__Task prompt__. Both the line containing "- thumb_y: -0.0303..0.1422" and the line containing "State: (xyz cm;" belong to the span. Output exactly that span from the listing below, and nothing outside it.

****************************************

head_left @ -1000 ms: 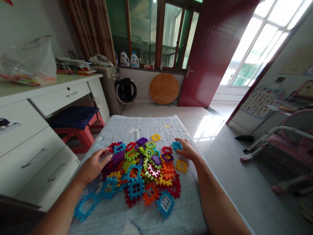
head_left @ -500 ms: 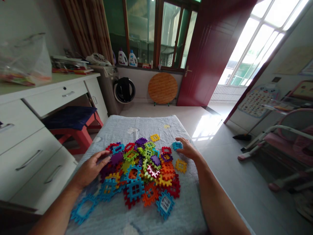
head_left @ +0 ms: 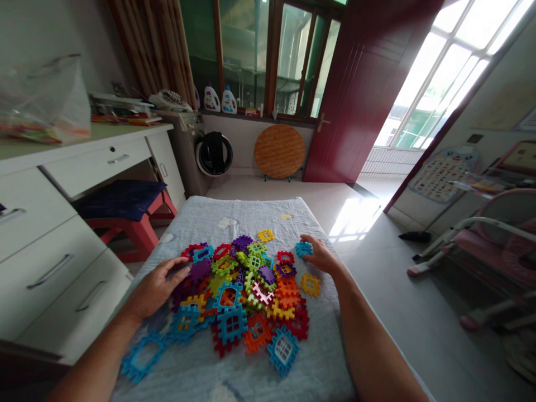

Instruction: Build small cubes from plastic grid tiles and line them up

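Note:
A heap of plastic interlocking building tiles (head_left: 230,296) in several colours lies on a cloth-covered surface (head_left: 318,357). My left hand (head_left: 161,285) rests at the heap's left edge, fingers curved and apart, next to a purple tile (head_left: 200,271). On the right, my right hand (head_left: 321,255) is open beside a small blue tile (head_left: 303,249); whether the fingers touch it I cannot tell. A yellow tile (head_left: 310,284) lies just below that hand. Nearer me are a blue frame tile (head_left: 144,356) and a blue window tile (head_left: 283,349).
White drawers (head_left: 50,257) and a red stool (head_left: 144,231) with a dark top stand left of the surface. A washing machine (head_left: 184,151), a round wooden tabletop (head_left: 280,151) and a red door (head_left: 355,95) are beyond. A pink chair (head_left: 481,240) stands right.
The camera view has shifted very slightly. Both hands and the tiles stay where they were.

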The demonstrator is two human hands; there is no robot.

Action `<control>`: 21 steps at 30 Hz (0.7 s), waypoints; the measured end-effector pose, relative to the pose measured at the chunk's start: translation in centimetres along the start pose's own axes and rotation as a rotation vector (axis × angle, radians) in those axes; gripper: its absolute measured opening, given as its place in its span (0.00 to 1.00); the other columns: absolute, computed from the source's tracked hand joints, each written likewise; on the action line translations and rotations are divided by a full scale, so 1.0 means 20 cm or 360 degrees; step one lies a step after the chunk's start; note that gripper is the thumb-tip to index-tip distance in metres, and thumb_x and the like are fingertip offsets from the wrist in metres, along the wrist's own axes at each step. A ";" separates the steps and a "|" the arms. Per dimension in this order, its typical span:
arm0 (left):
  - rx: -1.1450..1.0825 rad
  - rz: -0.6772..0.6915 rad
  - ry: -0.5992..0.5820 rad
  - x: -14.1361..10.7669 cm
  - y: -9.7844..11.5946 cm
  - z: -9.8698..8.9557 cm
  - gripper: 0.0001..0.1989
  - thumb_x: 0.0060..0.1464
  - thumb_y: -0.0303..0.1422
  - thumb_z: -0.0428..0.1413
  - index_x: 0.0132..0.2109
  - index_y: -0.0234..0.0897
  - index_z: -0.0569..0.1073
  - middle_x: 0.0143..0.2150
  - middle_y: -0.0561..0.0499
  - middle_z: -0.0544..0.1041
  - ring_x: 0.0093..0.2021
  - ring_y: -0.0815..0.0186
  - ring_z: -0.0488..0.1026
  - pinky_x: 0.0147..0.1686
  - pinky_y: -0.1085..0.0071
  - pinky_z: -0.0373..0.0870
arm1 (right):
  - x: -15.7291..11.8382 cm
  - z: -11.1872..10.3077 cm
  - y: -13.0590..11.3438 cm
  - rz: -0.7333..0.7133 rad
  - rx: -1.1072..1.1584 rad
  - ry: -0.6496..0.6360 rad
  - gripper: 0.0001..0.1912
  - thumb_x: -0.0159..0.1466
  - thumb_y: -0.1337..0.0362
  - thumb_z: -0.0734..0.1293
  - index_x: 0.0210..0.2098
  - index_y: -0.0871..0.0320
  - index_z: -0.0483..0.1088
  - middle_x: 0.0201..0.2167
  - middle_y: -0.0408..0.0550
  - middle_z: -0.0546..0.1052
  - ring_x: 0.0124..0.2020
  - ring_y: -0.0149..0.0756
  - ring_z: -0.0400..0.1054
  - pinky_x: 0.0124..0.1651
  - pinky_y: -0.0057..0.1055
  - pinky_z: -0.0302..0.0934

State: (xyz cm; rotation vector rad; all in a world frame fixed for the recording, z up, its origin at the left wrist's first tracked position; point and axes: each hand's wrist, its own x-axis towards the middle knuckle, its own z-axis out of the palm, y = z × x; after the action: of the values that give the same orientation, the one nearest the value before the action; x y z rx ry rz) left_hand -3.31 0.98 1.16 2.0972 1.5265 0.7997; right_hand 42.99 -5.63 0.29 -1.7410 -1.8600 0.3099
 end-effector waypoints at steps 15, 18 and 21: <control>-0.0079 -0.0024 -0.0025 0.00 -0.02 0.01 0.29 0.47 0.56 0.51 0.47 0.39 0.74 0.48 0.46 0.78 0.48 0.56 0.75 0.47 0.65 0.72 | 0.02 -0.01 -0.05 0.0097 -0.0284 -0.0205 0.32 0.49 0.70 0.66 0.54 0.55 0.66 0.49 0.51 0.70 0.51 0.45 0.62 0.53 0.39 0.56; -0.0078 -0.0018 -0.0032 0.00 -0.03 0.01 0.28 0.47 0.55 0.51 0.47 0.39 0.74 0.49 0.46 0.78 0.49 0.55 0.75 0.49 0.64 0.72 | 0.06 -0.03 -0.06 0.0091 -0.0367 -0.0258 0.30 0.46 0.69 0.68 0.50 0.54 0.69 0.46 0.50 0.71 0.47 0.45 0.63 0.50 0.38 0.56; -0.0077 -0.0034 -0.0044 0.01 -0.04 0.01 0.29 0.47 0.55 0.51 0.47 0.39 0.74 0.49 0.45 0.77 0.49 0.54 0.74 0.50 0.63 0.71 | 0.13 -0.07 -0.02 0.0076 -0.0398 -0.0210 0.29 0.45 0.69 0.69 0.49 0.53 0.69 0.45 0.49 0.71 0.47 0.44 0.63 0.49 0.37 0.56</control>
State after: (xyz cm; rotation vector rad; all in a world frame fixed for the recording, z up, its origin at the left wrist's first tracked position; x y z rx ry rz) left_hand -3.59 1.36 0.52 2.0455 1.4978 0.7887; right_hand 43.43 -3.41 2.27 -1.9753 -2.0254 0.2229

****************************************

__Exercise solution__.
  - thumb_y: -0.0303..0.1422
  - thumb_z: -0.0428..0.1413
  - index_x: 0.0132..0.2109
  - index_y: -0.0234..0.0897
  - index_z: -0.0569..0.1073
  - middle_x: 0.0143..0.2150
  - middle_y: -0.0561..0.0499
  - middle_z: -0.0544..0.1041
  - ring_x: 0.0093..0.2021
  - ring_y: -0.0815..0.0186
  - ring_z: -0.0488..0.1026
  - pinky_x: 0.0147..0.1686
  - pinky_y: -0.1085..0.0071
  - pinky_z: -0.0373..0.0870
arm1 (right):
  - x: -15.7291..11.8382 cm
  - z: -11.1872..10.3077 cm
  - y: -13.0590..11.3438 cm
  - rz: -0.7333..0.7133 rad
  - rx: -1.1072..1.1584 rad
  - ry: -0.6496..0.6360 rad
  - gripper: 0.0001..0.1912
  - thumb_x: -0.0159..0.1466
  - thumb_y: -0.1337..0.0362
  - thumb_z: -0.0734..0.1293
  - index_x: 0.0210..0.2098
  - index_y: -0.0871..0.0320
  - index_z: -0.0483..0.1088
  - middle_x: 0.0201..0.2167
  - middle_y: -0.0408..0.0550
  - middle_z: -0.0546..0.1052
  - ring_x: 0.0124..0.2020
  - ring_y: -0.0149..0.0756
  - ring_z: -0.0400..0.1054
  - pinky_x: 0.0124..0.1651
  - pinky_y: -0.0057..0.1055
  - pinky_z: -0.0302..0.0934

State: (xyz cm; rotation vector rad; all in a world frame fixed for the recording, z up, its origin at the left wrist's first tracked position; point and axes: each hand's wrist, its own x-axis towards the middle knuckle, its own z-axis out of the palm, y = z × x; after the action: of the values that give the same orientation, the one nearest the value before the action; x y z rx ry rz) left_hand -3.31 0.98 1.16 2.0972 1.5265 0.7997; right_hand 42.99 -5.63 0.29 -1.7410 -1.8600 0.3099

No further output is needed here.